The Railway budget, while it has some positive features for Tamil Nadu, has failed to meet some of the long pending demands of the people of the Coimbatore region, according to the Indian Chamber of Commerce and Industry (ICCI), Coimbatore.
It has also voiced the fear that linking freight rates to the fuel price would lead to frequent recalibration of rates, affecting the industries.
In a release, R.R. Balasundharam, President, ICCI, hailed as ‘positive’ announcements relating to the introduction of several new trains in Tamil Nadu, including the Coimbatore-Mannargudi Express, the Coimbatore-Rameswaram Express, the Mangalore-Hyderabad Express via Renigunta and Coimbatore and the Visakhapatnam-Kollam Express via Coimbatore.
He said though there was no increase in passenger fares, the hike in other charges for super-fast trains, cancellation charges and Tatkal charges would cast a burden on the travelling public.
Balasundharam, however, regretted that the Minister had failed to concede the long-pending demand for the introduction of an overnight express train between Coimbatore and Bangalore.

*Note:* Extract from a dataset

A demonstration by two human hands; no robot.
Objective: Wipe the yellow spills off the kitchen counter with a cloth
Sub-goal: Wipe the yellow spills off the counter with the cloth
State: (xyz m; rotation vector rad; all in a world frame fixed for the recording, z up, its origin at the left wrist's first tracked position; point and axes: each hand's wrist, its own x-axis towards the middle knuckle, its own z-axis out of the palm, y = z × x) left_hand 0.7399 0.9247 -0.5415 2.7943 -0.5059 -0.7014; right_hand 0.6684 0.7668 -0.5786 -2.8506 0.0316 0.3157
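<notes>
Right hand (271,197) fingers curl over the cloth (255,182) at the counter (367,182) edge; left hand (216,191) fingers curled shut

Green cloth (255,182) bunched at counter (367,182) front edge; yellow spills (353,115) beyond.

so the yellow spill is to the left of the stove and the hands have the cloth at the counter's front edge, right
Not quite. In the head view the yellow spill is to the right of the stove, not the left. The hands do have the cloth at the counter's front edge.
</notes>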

There were also no major investments in the State, other than the skill development project at Tiruchi.
He feared that the 5 per cent increase in freight charges would push up transport costs for industries, especially in Coimbatore, that were already reeling under the impact of severe power cuts.
He also said though it was mentioned in the last railway budget that a rail coach factory at Palakkad would come up, work was yet to commence. Formation of the coach factory would give a boost to the establishment of new ancillary units in Coimbatore. He also wanted gauge conversion work between Coimbatore and Pollachi to be hastened as it would enable exporters here to send their goods through Thoothukudi Port.